→ Directions for this task: Wherever the line with "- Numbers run" sits in the listing below, transcribe from it up to and including the line with "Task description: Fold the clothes", exactly, and leave the remaining lines out.

→ Data shown:
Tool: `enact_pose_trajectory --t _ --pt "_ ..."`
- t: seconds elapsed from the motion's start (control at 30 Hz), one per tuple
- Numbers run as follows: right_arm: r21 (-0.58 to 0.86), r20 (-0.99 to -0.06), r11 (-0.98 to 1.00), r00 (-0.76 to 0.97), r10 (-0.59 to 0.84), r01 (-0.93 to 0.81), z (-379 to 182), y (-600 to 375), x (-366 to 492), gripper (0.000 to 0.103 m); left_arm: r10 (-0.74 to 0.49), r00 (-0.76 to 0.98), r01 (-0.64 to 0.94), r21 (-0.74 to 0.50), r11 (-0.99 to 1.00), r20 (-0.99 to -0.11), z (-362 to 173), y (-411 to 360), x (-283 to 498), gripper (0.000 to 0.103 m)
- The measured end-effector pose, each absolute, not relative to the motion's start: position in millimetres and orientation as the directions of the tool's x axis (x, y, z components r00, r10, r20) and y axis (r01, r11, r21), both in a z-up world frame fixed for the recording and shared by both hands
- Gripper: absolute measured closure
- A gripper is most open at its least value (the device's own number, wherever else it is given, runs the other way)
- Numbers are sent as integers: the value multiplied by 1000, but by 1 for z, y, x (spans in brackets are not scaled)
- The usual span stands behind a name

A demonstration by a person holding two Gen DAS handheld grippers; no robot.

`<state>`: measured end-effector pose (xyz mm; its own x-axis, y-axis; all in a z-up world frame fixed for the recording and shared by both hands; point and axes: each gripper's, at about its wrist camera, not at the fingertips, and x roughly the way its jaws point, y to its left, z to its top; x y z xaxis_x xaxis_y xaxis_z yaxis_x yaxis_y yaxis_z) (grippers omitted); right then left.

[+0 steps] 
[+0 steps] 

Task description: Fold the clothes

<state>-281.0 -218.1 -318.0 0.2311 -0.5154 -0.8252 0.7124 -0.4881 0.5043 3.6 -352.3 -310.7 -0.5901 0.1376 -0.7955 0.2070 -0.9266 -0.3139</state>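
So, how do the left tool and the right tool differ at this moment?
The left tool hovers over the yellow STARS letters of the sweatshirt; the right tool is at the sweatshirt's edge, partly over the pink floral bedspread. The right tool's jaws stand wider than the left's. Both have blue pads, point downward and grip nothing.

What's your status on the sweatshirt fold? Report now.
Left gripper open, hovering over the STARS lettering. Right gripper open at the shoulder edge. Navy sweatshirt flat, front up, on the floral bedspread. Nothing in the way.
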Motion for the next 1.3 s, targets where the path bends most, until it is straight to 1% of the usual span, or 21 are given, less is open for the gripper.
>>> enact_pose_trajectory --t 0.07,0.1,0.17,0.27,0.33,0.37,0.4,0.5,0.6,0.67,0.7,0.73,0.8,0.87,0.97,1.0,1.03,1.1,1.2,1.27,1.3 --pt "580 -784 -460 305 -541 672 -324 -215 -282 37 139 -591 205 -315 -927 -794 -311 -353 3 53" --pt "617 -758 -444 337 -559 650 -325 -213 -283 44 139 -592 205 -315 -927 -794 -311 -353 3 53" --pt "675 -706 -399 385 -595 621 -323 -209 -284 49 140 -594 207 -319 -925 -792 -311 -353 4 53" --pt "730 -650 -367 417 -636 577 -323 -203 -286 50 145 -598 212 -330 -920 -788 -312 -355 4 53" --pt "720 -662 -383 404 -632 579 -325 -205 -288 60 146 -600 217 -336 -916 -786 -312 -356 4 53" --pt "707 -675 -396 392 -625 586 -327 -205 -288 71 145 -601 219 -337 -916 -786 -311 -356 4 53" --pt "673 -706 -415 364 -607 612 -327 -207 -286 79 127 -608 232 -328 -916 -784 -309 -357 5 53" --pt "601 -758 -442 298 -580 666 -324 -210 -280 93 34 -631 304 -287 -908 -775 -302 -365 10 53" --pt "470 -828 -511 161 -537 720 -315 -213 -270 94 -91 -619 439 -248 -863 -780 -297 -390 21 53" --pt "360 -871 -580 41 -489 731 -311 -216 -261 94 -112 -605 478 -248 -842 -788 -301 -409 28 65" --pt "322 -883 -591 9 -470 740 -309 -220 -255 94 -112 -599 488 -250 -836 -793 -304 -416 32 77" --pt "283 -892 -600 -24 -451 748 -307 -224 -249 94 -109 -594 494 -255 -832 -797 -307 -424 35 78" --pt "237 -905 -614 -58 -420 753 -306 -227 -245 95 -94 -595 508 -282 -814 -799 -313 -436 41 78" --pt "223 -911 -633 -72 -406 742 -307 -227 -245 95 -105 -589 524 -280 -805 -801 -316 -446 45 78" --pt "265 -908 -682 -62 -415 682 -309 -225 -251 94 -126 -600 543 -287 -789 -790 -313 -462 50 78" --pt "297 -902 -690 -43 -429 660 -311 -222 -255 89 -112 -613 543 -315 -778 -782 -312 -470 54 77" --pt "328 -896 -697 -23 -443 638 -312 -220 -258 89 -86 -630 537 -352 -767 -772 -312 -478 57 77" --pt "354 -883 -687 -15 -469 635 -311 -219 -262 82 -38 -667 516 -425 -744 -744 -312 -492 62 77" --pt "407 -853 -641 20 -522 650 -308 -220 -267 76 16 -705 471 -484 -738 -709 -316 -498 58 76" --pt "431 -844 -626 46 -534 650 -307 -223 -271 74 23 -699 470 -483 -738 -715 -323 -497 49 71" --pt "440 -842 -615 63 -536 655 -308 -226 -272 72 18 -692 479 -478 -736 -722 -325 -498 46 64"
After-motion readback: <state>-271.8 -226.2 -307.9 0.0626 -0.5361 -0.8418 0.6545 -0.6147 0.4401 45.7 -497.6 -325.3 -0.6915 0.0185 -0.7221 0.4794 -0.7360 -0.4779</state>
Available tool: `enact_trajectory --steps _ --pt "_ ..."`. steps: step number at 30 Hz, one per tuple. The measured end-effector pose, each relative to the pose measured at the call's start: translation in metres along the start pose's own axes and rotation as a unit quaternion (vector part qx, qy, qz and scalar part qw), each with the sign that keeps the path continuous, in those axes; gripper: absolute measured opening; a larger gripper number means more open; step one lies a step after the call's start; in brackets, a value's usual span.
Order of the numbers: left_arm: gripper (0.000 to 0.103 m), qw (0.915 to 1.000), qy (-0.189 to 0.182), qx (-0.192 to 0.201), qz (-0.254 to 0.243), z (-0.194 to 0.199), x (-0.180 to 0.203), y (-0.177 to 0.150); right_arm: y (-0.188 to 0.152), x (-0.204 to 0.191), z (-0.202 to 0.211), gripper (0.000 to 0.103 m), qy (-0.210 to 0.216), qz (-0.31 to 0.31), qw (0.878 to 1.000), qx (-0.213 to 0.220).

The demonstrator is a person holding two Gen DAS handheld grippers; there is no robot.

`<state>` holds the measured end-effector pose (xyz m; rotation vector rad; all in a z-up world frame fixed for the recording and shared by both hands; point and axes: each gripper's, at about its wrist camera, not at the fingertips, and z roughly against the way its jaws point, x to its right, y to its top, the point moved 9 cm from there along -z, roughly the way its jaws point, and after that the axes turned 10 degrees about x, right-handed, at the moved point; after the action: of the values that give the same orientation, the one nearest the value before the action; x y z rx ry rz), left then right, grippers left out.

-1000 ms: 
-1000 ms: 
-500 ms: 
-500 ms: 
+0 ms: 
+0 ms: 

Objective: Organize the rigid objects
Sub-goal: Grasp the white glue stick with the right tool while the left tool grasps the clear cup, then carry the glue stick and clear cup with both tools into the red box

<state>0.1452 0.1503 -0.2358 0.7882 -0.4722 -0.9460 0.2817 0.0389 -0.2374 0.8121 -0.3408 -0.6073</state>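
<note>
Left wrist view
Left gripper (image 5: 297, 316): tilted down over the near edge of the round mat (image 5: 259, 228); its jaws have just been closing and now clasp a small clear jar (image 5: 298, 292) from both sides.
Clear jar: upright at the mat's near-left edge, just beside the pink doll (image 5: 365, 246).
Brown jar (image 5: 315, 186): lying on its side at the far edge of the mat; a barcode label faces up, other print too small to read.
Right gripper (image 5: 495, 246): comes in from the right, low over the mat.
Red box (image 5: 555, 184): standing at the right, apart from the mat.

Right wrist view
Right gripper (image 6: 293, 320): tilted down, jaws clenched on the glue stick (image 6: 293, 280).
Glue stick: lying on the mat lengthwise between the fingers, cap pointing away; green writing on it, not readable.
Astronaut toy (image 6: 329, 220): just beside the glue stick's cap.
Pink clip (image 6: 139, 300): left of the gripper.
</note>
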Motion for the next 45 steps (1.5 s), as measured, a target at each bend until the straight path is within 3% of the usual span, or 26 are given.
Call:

→ Answer to the problem:
- Numbers run as follows: right_arm: r21 (-0.58 to 0.86), r20 (-0.99 to -0.06), r11 (-0.98 to 1.00), r00 (-0.76 to 0.97), r10 (-0.59 to 0.84), r01 (-0.93 to 0.81), z (-379 to 182), y (-600 to 375), x (-366 to 492), gripper (0.000 to 0.103 m); left_arm: r10 (-0.74 to 0.49), r00 (-0.76 to 0.98), r01 (-0.64 to 0.94), r21 (-0.74 to 0.50), r11 (-0.99 to 1.00), r20 (-0.99 to -0.11), z (-362 to 173), y (-411 to 360), x (-283 to 498), gripper (0.000 to 0.103 m)
- The measured end-effector pose, each absolute, not relative to the motion's start: position in millimetres and orientation as the directions of the tool's x axis (x, y, z components r00, r10, r20) and y axis (r01, r11, r21), both in a z-up world frame fixed for the recording and shared by both hands
- Gripper: absolute measured closure
- A gripper is most open at its least value (the device's own number, wherever else it is given, runs the other way)
- Numbers are sent as integers: the value multiplied by 1000, but by 1 for z, y, x (spans in brackets are not scaled)
- The usual span stands behind a name

A demonstration by a person holding two Gen DAS handheld grippers; no robot.

`<state>`: measured end-effector pose (xyz mm; its own x-axis, y-axis; all in a z-up world frame fixed for the recording and shared by both hands; point and axes: each gripper's, at about its wrist camera, not at the fingertips, and x roughly the way its jaws point, y to its left, z to its top; x y z xaxis_x xaxis_y xaxis_z yaxis_x yaxis_y yaxis_z) (grippers omitted); right then left.

[+0 steps] 
[+0 steps] 

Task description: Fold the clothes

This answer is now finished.